## TASK TO CARRY OUT
The lines below from the one with "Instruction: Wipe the" up to and including the one with "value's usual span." are what you should set down, exactly and without pictures.

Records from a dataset
+---+
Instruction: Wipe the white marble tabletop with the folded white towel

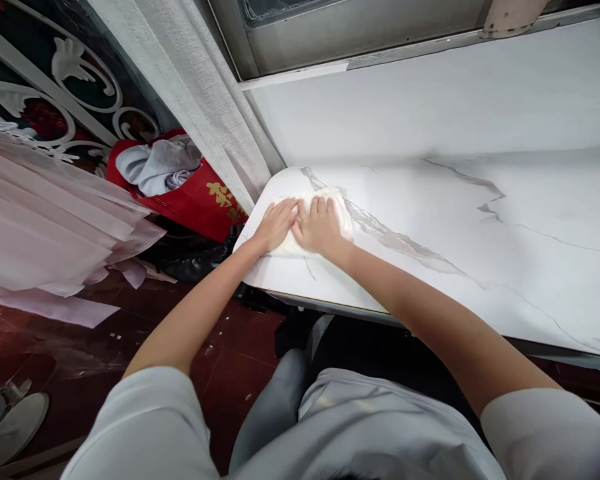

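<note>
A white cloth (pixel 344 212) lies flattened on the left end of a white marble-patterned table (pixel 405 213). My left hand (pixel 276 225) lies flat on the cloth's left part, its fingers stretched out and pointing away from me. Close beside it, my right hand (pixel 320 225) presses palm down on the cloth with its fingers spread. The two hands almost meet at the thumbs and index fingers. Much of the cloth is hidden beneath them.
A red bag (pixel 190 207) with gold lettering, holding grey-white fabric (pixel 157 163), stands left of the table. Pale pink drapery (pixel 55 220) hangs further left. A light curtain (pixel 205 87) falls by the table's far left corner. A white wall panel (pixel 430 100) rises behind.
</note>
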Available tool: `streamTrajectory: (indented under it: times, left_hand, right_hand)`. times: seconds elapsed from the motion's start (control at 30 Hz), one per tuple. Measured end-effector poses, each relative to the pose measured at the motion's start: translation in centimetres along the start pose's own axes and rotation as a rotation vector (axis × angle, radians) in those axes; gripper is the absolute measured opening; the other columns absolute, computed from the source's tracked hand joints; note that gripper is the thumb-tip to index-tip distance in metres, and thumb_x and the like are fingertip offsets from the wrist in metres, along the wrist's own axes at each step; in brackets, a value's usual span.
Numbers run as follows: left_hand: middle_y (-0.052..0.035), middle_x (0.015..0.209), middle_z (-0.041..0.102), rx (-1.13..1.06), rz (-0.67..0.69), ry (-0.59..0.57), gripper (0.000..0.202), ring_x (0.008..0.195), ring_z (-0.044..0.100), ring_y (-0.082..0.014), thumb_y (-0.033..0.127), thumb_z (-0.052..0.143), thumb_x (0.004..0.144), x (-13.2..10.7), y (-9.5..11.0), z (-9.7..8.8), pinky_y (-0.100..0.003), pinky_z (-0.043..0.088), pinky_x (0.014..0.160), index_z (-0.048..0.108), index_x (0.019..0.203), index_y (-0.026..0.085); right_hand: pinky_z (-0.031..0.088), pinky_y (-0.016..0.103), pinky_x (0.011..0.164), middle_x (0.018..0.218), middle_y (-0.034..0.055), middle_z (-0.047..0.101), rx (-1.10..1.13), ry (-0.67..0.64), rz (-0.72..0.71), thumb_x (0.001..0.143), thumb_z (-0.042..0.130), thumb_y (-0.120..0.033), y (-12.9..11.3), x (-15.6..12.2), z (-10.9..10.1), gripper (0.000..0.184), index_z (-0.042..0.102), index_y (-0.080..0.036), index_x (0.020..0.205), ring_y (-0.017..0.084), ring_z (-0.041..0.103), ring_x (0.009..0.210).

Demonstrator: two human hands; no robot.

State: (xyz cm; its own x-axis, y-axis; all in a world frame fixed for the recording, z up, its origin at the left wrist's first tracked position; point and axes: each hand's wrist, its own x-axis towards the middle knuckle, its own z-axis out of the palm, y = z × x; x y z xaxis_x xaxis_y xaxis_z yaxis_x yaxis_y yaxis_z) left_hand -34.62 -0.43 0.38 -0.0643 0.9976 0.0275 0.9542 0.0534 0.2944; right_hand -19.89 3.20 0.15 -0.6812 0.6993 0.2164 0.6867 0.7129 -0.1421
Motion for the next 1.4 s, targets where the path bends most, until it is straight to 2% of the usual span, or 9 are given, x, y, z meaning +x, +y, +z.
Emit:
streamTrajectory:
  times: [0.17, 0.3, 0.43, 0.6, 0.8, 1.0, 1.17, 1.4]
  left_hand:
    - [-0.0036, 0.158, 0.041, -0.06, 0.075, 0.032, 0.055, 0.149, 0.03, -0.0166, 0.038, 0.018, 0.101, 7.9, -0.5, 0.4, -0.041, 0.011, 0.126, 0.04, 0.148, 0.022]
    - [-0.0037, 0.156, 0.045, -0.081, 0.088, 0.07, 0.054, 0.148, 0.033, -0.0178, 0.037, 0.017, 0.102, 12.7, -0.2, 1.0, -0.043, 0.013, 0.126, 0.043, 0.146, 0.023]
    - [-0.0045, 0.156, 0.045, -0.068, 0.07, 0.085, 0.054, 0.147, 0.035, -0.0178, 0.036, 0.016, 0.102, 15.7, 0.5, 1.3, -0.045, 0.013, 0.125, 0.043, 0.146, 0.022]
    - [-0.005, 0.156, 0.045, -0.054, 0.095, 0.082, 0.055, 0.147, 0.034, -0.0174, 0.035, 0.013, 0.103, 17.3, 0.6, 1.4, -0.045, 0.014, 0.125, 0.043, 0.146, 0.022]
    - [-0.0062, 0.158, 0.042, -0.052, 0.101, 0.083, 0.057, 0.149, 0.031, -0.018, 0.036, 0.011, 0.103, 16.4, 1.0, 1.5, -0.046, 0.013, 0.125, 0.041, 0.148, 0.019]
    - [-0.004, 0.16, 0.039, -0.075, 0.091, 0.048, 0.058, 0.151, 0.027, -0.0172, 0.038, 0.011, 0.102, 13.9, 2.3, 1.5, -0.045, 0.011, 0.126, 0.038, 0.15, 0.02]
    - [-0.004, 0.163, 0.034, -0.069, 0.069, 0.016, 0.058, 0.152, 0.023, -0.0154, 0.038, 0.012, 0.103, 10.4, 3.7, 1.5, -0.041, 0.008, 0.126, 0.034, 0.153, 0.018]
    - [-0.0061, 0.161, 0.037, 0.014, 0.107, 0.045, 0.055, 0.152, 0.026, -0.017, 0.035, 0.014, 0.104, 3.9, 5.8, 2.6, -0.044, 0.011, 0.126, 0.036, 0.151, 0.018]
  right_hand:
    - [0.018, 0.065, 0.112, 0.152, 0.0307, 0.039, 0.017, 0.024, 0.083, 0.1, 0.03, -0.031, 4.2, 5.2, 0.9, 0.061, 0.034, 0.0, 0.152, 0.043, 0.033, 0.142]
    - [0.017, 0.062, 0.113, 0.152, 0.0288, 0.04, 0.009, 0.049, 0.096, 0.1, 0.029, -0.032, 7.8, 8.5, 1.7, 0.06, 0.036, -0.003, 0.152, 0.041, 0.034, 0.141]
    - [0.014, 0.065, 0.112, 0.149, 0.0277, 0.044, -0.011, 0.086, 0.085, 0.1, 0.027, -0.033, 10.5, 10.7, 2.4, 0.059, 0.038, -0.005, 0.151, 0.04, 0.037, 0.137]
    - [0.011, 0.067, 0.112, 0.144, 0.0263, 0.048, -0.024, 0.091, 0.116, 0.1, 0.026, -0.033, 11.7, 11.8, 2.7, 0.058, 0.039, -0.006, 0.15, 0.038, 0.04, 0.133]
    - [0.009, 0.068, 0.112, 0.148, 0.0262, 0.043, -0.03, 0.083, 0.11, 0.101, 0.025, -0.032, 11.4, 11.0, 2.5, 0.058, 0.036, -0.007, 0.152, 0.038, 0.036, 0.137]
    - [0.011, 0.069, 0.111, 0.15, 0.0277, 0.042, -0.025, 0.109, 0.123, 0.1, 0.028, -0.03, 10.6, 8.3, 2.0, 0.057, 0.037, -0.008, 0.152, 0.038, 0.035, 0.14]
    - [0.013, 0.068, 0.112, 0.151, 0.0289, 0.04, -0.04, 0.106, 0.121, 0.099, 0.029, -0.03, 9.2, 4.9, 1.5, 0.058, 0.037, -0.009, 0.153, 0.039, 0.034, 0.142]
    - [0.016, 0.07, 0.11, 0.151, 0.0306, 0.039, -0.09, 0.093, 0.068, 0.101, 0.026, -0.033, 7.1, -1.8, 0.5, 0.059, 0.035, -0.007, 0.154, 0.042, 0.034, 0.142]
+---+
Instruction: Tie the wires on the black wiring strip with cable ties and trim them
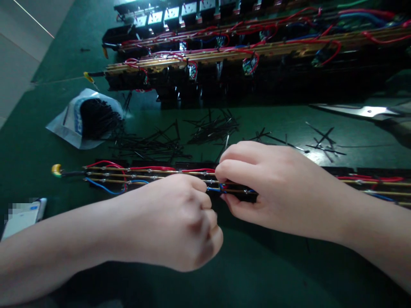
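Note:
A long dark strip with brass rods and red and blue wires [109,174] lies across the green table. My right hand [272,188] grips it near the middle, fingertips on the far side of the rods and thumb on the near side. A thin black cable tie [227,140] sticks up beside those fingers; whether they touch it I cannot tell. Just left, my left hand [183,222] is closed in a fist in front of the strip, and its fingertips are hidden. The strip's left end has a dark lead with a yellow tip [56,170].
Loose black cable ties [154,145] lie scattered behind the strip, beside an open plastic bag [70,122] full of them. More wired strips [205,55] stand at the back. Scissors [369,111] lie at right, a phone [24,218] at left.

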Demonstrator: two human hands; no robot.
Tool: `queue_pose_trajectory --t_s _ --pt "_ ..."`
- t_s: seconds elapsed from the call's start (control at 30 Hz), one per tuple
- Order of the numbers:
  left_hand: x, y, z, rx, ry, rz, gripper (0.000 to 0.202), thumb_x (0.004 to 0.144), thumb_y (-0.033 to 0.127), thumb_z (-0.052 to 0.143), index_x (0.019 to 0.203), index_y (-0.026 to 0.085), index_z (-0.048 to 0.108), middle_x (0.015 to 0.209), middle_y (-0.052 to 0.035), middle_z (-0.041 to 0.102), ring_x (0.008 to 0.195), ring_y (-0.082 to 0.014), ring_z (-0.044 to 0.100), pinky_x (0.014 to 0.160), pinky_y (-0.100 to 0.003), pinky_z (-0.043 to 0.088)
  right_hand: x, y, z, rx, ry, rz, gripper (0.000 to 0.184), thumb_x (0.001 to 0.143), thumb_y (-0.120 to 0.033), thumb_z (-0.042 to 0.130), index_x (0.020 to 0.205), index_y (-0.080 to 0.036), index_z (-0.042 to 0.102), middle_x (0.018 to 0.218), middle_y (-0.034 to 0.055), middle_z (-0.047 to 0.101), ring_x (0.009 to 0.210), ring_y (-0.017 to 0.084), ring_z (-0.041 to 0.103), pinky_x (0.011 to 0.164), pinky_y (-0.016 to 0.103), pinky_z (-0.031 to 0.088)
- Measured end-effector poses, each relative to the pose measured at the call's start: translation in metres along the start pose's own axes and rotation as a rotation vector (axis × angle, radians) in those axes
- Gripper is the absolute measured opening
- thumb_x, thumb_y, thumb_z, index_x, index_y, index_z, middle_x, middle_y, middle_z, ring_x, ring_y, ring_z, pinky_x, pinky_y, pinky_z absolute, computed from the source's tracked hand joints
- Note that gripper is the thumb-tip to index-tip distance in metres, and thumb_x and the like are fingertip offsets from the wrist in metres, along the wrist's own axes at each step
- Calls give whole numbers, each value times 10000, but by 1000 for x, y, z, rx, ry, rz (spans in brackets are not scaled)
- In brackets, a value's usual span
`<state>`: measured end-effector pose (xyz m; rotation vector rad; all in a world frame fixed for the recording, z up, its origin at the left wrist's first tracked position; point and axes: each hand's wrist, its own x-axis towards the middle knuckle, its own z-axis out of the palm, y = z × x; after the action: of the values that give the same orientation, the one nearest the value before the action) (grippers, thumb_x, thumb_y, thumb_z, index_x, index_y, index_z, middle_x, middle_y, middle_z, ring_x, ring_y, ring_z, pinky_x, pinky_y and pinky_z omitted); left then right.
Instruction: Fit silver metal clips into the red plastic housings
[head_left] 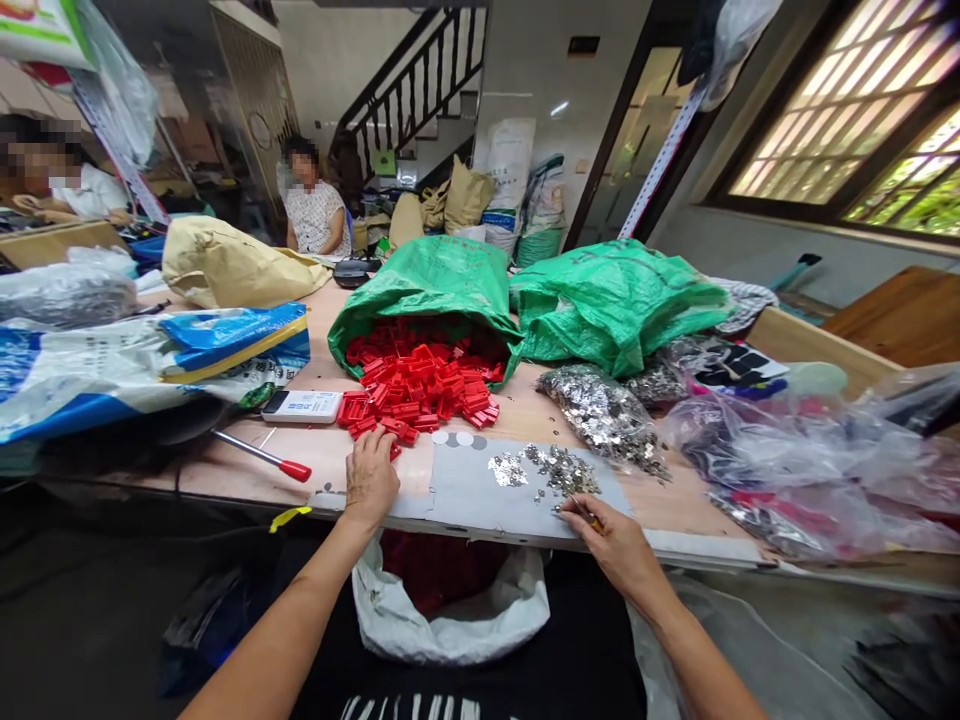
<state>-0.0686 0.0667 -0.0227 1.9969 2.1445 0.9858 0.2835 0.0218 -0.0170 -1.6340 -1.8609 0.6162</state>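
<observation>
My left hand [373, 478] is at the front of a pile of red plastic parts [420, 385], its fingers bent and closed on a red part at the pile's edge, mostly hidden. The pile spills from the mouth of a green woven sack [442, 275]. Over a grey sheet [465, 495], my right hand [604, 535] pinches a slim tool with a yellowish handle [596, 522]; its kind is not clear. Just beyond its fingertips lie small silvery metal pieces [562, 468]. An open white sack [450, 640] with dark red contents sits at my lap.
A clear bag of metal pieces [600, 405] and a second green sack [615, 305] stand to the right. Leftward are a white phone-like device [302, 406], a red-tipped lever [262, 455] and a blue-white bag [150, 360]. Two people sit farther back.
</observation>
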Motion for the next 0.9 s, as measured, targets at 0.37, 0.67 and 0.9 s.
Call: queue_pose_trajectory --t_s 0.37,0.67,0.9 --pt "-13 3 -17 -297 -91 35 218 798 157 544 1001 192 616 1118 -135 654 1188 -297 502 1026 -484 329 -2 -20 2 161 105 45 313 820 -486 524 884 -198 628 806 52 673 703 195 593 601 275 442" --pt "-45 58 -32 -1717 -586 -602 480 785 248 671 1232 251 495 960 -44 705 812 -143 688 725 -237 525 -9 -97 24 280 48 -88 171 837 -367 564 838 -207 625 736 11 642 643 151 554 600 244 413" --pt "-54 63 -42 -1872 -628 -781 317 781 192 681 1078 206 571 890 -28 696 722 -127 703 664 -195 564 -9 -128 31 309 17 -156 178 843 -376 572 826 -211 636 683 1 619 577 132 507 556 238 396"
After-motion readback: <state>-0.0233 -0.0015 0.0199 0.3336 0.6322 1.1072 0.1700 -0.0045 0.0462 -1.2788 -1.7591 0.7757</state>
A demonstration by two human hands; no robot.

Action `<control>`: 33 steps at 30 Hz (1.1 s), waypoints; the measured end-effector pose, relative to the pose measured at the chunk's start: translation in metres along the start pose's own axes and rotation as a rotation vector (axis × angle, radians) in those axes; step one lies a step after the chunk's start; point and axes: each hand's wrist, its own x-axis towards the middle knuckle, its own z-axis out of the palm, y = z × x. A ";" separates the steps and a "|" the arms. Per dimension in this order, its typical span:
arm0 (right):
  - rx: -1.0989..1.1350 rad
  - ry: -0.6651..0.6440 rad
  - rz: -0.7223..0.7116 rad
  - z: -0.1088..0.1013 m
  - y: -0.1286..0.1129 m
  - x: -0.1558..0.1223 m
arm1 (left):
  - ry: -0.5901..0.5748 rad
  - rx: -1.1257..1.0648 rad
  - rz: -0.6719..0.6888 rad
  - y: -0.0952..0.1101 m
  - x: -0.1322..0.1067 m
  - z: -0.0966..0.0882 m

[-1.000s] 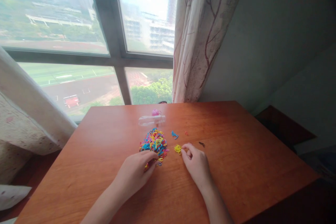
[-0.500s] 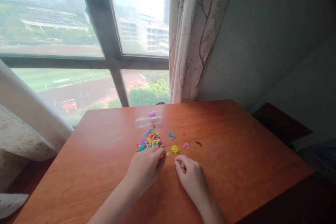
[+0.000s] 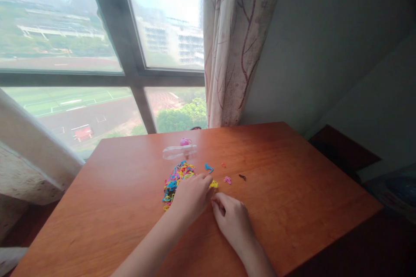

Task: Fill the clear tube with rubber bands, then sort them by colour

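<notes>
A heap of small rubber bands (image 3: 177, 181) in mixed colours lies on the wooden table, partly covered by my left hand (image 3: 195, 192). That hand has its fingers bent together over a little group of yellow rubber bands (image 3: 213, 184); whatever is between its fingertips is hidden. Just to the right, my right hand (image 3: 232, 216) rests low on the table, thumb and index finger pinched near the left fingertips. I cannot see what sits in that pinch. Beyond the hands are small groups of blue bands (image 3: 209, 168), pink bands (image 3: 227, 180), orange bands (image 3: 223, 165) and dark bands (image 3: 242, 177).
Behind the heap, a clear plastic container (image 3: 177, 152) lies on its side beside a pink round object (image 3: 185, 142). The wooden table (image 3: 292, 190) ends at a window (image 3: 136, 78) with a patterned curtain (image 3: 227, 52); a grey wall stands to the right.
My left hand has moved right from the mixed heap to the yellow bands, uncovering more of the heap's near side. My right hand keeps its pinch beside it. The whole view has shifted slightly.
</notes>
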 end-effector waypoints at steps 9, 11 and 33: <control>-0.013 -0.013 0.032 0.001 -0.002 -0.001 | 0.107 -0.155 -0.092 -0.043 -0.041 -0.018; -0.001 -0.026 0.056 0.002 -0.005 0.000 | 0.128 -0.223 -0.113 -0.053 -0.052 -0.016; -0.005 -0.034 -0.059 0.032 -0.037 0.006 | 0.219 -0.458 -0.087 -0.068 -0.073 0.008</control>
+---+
## SOLVED PROBLEM
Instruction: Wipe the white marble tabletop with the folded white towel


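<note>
A white cloth (pixel 344 212) lies flattened on the left end of a white marble-patterned table (pixel 405 213). My left hand (pixel 276 225) lies flat on the cloth's left part, its fingers stretched out and pointing away from me. Close beside it, my right hand (pixel 320 225) presses palm down on the cloth with its fingers spread. The two hands almost meet at the thumbs and index fingers. Much of the cloth is hidden beneath them.
A red bag (pixel 190 207) with gold lettering, holding grey-white fabric (pixel 157 163), stands left of the table. Pale pink drapery (pixel 55 220) hangs further left. A light curtain (pixel 205 87) falls by the table's far left corner. A white wall panel (pixel 430 100) rises behind.
</note>
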Available tool: `streamTrajectory: (indented under it: times, left_hand, right_hand)`. times: seconds elapsed from the motion's start (control at 30 Hz), one per tuple. Measured end-effector poses, each relative to the pose measured at the motion's start: translation in centimetres along the start pose's own axes and rotation as a rotation vector (axis × angle, radians) in those axes; gripper is the absolute measured opening; the other columns absolute, computed from the source's tracked hand joints; note that gripper is the thumb-tip to index-tip distance in metres, and thumb_x and the like are fingertip offsets from the wrist in metres, along the wrist's own axes at each step; in brackets, a value's usual span.

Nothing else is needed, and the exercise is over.